What is needed is an exact copy of every line in the listing.
[Opening Exercise data section]
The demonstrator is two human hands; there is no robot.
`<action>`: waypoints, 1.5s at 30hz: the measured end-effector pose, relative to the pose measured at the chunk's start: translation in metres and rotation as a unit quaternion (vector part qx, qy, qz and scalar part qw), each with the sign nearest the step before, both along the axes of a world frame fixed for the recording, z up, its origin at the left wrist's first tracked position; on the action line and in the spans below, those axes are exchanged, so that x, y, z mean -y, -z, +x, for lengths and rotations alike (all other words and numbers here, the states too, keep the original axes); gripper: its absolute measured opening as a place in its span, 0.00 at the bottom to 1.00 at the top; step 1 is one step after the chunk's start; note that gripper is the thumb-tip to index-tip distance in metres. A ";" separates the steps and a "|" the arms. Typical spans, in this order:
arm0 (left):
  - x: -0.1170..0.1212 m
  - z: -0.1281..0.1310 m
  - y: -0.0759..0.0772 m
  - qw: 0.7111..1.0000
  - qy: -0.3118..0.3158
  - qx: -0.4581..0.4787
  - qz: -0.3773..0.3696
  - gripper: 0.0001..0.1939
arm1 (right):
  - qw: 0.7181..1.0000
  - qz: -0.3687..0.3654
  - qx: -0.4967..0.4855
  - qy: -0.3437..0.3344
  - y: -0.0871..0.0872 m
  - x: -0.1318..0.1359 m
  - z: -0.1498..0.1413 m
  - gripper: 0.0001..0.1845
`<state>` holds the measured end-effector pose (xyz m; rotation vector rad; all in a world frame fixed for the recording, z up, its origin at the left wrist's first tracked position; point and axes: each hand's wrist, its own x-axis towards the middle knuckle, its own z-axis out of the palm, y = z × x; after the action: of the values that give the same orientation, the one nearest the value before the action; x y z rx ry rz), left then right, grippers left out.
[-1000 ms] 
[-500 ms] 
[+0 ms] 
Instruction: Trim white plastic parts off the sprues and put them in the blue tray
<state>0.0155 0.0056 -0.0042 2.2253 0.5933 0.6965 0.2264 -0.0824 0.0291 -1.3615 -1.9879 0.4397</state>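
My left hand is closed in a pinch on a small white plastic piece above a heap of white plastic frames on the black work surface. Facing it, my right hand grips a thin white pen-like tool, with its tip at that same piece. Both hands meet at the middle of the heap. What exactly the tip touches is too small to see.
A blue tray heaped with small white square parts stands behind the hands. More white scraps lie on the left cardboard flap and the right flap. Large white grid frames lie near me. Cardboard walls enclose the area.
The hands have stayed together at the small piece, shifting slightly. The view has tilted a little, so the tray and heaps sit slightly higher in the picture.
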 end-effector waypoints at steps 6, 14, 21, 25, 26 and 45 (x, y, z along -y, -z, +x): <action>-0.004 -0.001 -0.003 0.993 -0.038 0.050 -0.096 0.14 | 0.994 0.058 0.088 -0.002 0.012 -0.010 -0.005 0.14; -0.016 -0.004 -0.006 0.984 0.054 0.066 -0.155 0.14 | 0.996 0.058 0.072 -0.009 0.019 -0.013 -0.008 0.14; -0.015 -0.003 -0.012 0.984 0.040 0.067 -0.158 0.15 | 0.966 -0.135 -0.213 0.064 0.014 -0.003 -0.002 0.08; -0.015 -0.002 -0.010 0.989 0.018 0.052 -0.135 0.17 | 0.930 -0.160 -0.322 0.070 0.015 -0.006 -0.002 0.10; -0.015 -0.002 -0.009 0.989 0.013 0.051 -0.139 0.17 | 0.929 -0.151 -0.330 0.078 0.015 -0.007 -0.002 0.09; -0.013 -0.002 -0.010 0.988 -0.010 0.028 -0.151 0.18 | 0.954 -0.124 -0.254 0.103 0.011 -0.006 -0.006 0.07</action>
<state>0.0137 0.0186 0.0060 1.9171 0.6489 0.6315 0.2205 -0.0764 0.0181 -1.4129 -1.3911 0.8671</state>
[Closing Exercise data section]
- _Response to the task_:
The demonstrator is two human hands; there is no robot.
`<action>`: waypoints, 1.5s at 30hz: the measured end-effector pose, relative to the pose measured at the chunk's start: translation in metres and rotation as a unit quaternion (vector part qx, qy, qz and scalar part qw), each with the sign nearest the step before, both along the axes of a world frame fixed for the recording, z up, its origin at the left wrist's first tracked position; on the action line and in the spans below, those axes are exchanged, so that x, y, z mean -y, -z, +x, for lengths and rotations alike (all other words and numbers here, the states too, keep the original axes); gripper: its absolute measured opening as a place in its span, 0.00 at the bottom to 1.00 at the top; step 1 is one step after the chunk's start; note that gripper is the thumb-tip to index-tip distance in metres. A ";" separates the steps and a "|" the arms. Typical spans, in this order:
arm0 (left):
  - x: -0.1170..0.1212 m
  - z: -0.1281..0.1310 m
  - y: -0.0759..0.0772 m
  - qw: 0.7111..1.0000
  - qy: -0.3118..0.3158
  - qx: -0.4581..0.4787
  - qz: -0.3773..0.3696
  - gripper: 0.0001..0.1939
arm1 (right):
  - qw: 0.7181..1.0000
  - qz: -0.3687..0.3654
  - qx: -0.4967..0.4855
  - qy: -0.3437..0.3344
  - y: -0.0871..0.0872 m
  - x: -0.1318..0.1359 m
  - z: -0.1498..0.1413 m
  - gripper: 0.0001..0.1845
`<state>` holds the measured end-effector pose (xyz m; rotation vector rad; all in a world frame fixed for the recording, z up, its origin at the left wrist's first tracked position; point and axes: each hand's wrist, its own x-axis towards the middle knuckle, its own z-axis out of the palm, y = z × x; after the action: of the values that give the same orientation, the one nearest the value before the action; x y z rx ry rz), left then right, grippers left out.
[-1000 ms] 
[-500 ms] 
[+0 ms] 
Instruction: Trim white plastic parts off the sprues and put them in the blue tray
<state>0.0155 0.0056 -0.0042 2.2253 0.5933 0.6965 0.2264 -0.0824 0.0291 -1.3615 -1.9879 0.4397</state>
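My left hand is closed in a pinch on a small white plastic piece above a heap of white plastic frames on the black work surface. Facing it, my right hand grips a thin white pen-like tool, with its tip at that same piece. Both hands meet at the middle of the heap. What exactly the tip touches is too small to see.
A blue tray heaped with small white square parts stands behind the hands. More white scraps lie on the left cardboard flap and the right flap. Large white grid frames lie near me. Cardboard walls enclose the area.
The hands have stayed together at the small piece, shifting slightly. The view has tilted a little, so the tray and heaps sit slightly higher in the picture.
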 end-effector waypoints at steps 6, 14, 21, 25, 26 and 45 (x, y, z along -y, -z, +x): <action>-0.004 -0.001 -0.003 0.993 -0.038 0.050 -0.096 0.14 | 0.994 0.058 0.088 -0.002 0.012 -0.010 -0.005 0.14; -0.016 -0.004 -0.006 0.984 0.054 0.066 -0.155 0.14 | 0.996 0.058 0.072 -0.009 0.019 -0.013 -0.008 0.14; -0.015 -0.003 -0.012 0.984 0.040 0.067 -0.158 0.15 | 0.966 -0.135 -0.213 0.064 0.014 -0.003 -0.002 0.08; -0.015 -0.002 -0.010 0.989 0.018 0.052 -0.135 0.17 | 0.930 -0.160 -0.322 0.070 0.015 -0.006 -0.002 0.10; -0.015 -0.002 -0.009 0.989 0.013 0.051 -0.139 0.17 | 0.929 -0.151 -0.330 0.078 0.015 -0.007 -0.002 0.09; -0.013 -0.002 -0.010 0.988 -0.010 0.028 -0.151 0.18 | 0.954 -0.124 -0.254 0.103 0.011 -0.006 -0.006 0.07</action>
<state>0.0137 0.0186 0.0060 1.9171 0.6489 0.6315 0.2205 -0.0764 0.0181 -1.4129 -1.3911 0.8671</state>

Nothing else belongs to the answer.